Monday 27 October 2014

COTMAN THROUGH THE CAMERA LUCIDA

John Sell Cotman as drawn by John Varley with a camera lucida.
Dated 1810.Yale Center for British Art

Anthony Vandyck Copley Fielding. Also drawn with the camera lucida. Same date and provenance
as the Cotman.

Artists do sometimes use mechanical devices in their work. One gadget  is the camera lucida which is a device that can be used in portraiture. Here are two drawings made by the British watercolourist John Varley. The he first bears an inscription which confirms that it was made with the cameras lucida. The other is so similar in style that  if the one was created with the device then the other must be too. Interestingly enought the subjects are both distinguished British watercolourists J S Cotman and Anthony Vandyck Copley Fielding. Both works are in the collection of the Yale Center for British Art.
The Cotman dawing in particular proves that male hairstyles are relatively unchanging.

The inscription on the front of the Cotman states "Johnny Cotman of Norwich",and on the back,"Mr John Sinclair Cotman/Done with the Camera Lucida/June 1810. (Varley gets Cotman's middle name wrong, it was Sell.) And it also appears that the camera lucida used was most likely that invented about this time by John Varley's brother Cornelius who certainly had strong scientific interests.For further information look here . And for information regarding scientific aspects try this site of the American Philosophical Society.Cornelius called his apparatus a Patent Graphic Telescope.

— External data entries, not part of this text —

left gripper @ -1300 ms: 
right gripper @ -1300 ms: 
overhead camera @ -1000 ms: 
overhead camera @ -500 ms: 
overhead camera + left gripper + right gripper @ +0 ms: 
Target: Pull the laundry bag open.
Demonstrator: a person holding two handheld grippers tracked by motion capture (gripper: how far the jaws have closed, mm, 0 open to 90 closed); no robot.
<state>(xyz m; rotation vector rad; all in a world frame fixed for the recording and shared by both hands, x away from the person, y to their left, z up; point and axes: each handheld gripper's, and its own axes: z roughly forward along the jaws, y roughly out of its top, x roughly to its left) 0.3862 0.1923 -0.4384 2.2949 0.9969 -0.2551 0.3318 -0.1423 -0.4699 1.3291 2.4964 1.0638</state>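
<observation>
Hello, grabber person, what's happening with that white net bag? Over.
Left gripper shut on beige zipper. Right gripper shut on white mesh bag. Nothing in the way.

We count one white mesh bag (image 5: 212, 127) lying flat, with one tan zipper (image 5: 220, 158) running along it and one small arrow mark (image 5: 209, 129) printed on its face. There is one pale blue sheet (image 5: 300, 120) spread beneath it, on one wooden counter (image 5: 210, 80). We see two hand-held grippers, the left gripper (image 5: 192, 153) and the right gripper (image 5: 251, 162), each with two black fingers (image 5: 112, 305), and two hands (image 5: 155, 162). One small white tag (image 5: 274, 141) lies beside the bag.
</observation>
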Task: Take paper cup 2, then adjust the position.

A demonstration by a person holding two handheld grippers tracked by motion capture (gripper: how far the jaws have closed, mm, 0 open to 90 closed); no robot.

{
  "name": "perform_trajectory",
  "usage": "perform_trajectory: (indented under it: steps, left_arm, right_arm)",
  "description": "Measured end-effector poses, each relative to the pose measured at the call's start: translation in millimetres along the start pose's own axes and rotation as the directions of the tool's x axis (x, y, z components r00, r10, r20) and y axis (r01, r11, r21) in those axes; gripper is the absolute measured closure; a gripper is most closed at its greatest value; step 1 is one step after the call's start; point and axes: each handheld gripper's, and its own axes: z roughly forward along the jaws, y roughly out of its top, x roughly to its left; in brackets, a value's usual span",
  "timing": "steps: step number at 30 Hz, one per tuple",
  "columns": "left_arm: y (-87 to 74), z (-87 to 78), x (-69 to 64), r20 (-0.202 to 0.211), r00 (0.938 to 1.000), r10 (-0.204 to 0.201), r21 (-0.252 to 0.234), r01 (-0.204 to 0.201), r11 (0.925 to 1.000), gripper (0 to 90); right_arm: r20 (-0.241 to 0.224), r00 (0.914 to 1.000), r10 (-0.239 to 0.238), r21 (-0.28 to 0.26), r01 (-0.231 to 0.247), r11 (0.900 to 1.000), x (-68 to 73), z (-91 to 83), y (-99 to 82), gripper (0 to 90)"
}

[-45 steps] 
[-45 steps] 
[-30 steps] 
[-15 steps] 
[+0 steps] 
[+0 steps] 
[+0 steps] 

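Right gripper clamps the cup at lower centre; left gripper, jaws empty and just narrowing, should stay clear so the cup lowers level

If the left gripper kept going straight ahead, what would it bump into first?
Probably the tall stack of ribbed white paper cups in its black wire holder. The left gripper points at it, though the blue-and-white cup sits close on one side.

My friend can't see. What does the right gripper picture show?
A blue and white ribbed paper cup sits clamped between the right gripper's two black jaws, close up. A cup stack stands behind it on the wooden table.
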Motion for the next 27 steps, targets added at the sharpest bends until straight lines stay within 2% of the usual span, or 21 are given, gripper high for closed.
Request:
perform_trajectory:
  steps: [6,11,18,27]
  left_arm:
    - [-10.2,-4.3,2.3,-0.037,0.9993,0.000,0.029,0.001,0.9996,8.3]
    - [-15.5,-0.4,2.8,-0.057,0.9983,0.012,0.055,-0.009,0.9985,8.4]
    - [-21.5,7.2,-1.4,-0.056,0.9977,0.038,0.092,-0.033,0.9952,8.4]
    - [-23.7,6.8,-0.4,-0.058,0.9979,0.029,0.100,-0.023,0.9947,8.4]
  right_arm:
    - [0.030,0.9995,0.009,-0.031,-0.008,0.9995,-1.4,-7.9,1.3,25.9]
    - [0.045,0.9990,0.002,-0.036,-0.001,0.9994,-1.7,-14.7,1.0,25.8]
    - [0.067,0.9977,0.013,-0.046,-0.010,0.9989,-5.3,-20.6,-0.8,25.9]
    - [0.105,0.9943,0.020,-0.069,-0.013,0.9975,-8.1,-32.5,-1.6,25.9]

He was an artist but worked mostly as a maker of scientific instruments.

The camera lucida is basically a prism fixed above a drawing board.To use it the artist normally sits at a table and looks into a prism at eye level. Then the artist traces what is seen in the prism -which appears to be on the paper which sits on the baseboard.

The quality of line is also a giveaway which suggest a kind of tracing or copying activity. If you look at the neckwear of the sitters you will see the clear and slightly perfunctory quality of line which is common in traced work.You can see a similar simplification in some of the drawings which Rodin made when he copied a work by holding it up against a pane of glass to allow tracing onto another sheet.